• **What the exercise asks**
Print the data below exactly as it stands, and keep the pictures out.

▶

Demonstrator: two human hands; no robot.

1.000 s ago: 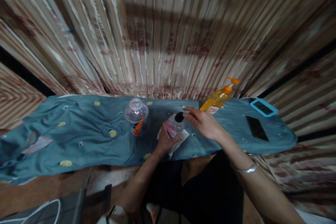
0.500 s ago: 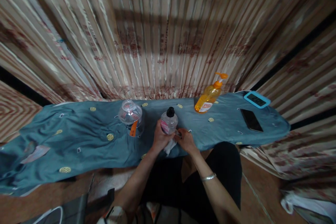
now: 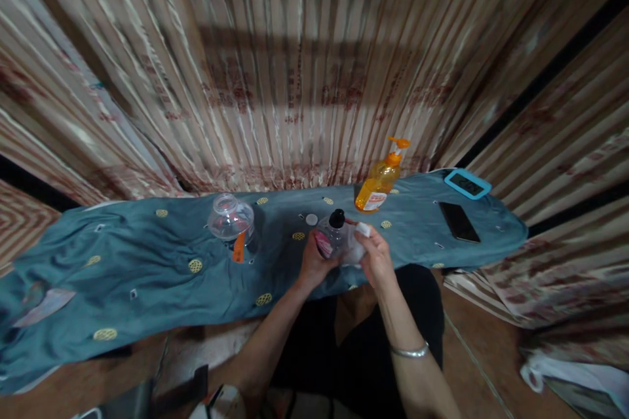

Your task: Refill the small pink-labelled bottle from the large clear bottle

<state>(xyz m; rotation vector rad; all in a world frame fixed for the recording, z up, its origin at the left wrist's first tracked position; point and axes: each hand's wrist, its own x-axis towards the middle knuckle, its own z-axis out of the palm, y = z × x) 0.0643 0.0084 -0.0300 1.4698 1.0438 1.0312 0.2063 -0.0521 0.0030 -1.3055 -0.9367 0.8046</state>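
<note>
My left hand (image 3: 316,262) is wrapped round a clear bottle (image 3: 336,236) with a black cap and a pink label. The bottle is upright. On its right side my right hand (image 3: 377,258) grips a crumpled white tissue (image 3: 354,249), part of which rests against the bottle wall. A small white disc (image 3: 311,219), perhaps a lid, lies on the cloth just behind the bottle. To the left stands a wide clear plastic bottle (image 3: 230,222) with an orange label and an uncovered mouth.
Blue-green patterned cloth (image 3: 167,255) covers the narrow board. An orange pump bottle (image 3: 378,186), a blue-framed digital clock (image 3: 468,184) and a black phone (image 3: 458,221) are to the right. A pale paper piece (image 3: 46,309) lies far left. A striped curtain (image 3: 295,78) hangs behind.
My right hand has risen and moved right with the white tissue, now at the bottle's side. The held bottle has shifted right. The white disc has come into sight, and the view has shifted slightly.
</note>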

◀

• **Solution to this problem**
Demonstrator: two human hands; no robot.

1.000 s ago: 
0.500 s ago: 
now: 

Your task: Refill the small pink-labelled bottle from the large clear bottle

<state>(xyz m; rotation vector rad; all in a world frame fixed for the recording, z up, its origin at the left wrist's first tracked position; point and axes: each hand's wrist, its own x-axis towards the middle knuckle, its own z-axis out of the palm, y = z × x) 0.0643 0.0084 -0.0300 1.4698 1.0438 1.0312 0.2063 -0.0521 0.0030 -1.3055 -0.9367 0.8046</state>
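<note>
My left hand (image 3: 316,262) is wrapped round a clear bottle (image 3: 336,236) with a black cap and a pink label. The bottle is upright. On its right side my right hand (image 3: 377,258) grips a crumpled white tissue (image 3: 354,249), part of which rests against the bottle wall. A small white disc (image 3: 311,219), perhaps a lid, lies on the cloth just behind the bottle. To the left stands a wide clear plastic bottle (image 3: 230,222) with an orange label and an uncovered mouth.
Blue-green patterned cloth (image 3: 167,255) covers the narrow board. An orange pump bottle (image 3: 378,186), a blue-framed digital clock (image 3: 468,184) and a black phone (image 3: 458,221) are to the right. A pale paper piece (image 3: 46,309) lies far left. A striped curtain (image 3: 295,78) hangs behind.
My right hand has risen and moved right with the white tissue, now at the bottle's side. The held bottle has shifted right. The white disc has come into sight, and the view has shifted slightly.
</note>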

The exercise has now been completed.